• Work task: Look through the records below and copy each line that includes the word "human".

((

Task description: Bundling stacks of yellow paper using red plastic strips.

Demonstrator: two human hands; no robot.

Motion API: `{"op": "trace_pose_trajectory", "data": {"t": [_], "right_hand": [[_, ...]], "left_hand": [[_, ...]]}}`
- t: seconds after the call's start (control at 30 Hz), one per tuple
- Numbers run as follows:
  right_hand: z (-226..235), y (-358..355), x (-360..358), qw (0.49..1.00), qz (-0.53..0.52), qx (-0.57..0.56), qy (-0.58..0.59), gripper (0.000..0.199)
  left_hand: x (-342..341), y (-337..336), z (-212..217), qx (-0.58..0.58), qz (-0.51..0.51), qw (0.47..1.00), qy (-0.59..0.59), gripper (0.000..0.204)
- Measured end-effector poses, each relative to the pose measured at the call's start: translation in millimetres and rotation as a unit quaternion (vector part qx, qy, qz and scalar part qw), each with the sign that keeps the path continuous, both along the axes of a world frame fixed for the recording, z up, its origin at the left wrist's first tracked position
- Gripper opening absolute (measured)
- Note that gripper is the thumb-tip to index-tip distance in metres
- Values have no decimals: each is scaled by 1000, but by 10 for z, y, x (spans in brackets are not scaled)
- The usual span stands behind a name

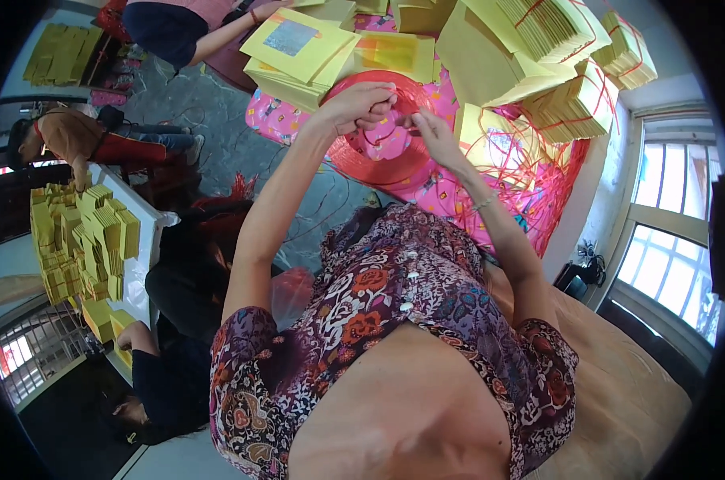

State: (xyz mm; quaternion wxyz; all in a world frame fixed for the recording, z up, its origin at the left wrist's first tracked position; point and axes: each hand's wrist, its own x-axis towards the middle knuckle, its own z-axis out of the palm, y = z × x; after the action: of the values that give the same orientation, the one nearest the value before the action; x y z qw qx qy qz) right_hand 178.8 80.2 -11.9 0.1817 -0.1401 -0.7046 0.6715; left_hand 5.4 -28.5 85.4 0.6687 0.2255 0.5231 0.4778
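My left hand (361,104) and my right hand (433,132) are raised over a big red spool of thin plastic string (370,156). Both pinch a strand of red string (400,120) stretched between them, fingers closed on it. The spool lies on a pink patterned cloth (278,120). Loose red string (530,180) is heaped just right of my right hand, over a yellow paper bundle (490,132).
Stacks of yellow paper (298,56) lie beyond the spool, with tied bundles (574,100) at the far right. Another person's arm (226,32) reaches in at the top. At left, a white table (142,232) holds small yellow stacks (78,240), with people beside it. A window (666,240) is on the right.
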Motion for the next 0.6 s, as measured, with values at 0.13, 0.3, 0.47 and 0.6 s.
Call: {"op": "trace_pose_trajectory", "data": {"t": [0.13, 0.3, 0.47, 0.6], "right_hand": [[-129, -250, -165, 997, 12, -72, 25, 32], [78, -340, -77, 975, 104, -194, 34, 30], [336, -205, 91, 945, 196, -263, 15, 33], [480, -71, 246, 931, 204, -279, -118, 34]], "left_hand": [[108, 76, 118, -2, 31, 999, -40, 18], [91, 48, 245, -2, 21, 1000, -16, 17], [-18, -40, 326, -5, -23, 1000, 19, 15], [-81, -100, 309, -24, -78, 991, 103, 17]]}}
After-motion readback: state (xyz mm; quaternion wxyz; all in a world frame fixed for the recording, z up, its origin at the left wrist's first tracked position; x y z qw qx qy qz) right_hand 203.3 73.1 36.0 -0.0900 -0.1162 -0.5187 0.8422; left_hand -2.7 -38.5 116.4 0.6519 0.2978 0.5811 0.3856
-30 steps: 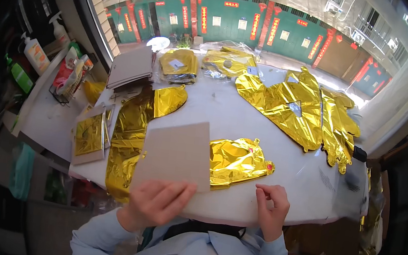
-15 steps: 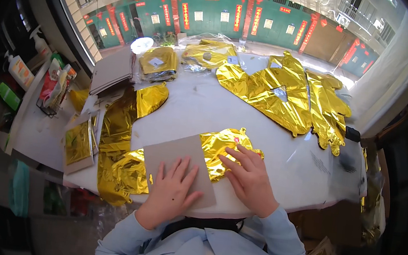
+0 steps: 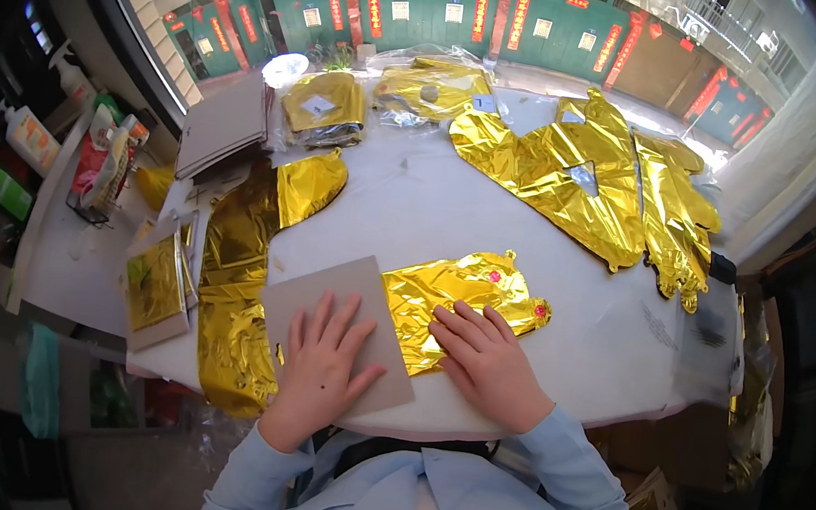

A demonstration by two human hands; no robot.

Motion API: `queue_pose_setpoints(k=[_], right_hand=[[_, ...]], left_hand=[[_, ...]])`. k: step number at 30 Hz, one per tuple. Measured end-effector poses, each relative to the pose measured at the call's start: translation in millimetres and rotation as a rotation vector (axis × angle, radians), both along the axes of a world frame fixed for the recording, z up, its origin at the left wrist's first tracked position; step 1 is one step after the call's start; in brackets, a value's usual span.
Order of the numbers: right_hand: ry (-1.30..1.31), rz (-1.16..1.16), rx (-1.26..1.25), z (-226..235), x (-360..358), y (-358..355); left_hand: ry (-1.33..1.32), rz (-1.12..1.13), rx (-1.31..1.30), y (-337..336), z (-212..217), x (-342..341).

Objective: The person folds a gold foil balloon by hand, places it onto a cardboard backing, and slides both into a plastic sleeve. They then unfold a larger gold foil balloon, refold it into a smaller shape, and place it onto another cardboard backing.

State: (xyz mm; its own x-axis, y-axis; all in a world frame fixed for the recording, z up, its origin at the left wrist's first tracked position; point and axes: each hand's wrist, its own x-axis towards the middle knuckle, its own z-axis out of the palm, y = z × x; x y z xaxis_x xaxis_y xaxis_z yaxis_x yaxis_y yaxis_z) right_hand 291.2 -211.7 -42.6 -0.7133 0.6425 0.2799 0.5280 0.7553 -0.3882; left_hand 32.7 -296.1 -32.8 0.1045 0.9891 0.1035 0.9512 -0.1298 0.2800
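Observation:
A flat gold foil balloon (image 3: 460, 286) lies across the near middle of the table, with small red spots at its right end. Over part of the foil rests a grey cardboard sheet (image 3: 329, 281), slightly tilted. My left hand (image 3: 325, 361) is spread flat on the cardboard, pressing it down. My right hand (image 3: 487, 360) lies with fingers stretched out on the foil just right of the sheet. More gold foil (image 3: 233, 306) runs up the left side; whether it joins the piece under the cardboard is hidden.
A stack of grey cardboard (image 3: 226, 129) stands at the far left. Bagged gold foil packs (image 3: 325, 100) sit at the back, and large gold foil shapes (image 3: 568, 173) spread over the far right. Wrapped foil on card (image 3: 158, 282) lies at the left edge, near a side shelf with bottles (image 3: 31, 139).
The cardboard has shifted left with my left hand on it, showing more foil to its right. My right hand has come down from a raised pose to lie on the foil.

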Motion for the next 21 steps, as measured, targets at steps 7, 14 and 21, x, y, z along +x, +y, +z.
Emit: queue_pose_setpoints(k=[7,14,21], right_hand=[[-0.047,-0.078,-0.008,41.8,16.8,45.9],[-0.269,0.149,-0.235,31.1,-39.9,138.6],[-0.634,0.070,-0.426,46.5,-87.2,162.0]], left_hand=[[-0.015,-0.032,0.021,-3.0,-1.3,-8.3],[-0.025,-0.036,0.053,-0.8,-11.6,-5.6],[-0.049,-0.035,0.076,-4.6,-10.9,-7.2]])
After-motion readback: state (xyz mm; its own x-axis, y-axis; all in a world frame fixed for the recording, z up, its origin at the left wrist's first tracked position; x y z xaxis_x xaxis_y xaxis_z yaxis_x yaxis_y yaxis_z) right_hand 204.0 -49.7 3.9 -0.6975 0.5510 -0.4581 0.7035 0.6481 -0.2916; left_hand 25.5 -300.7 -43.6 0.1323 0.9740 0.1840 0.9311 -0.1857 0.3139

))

• Final answer:
Demonstrator: two human hands; no robot.
A demonstration by two human hands; no robot.

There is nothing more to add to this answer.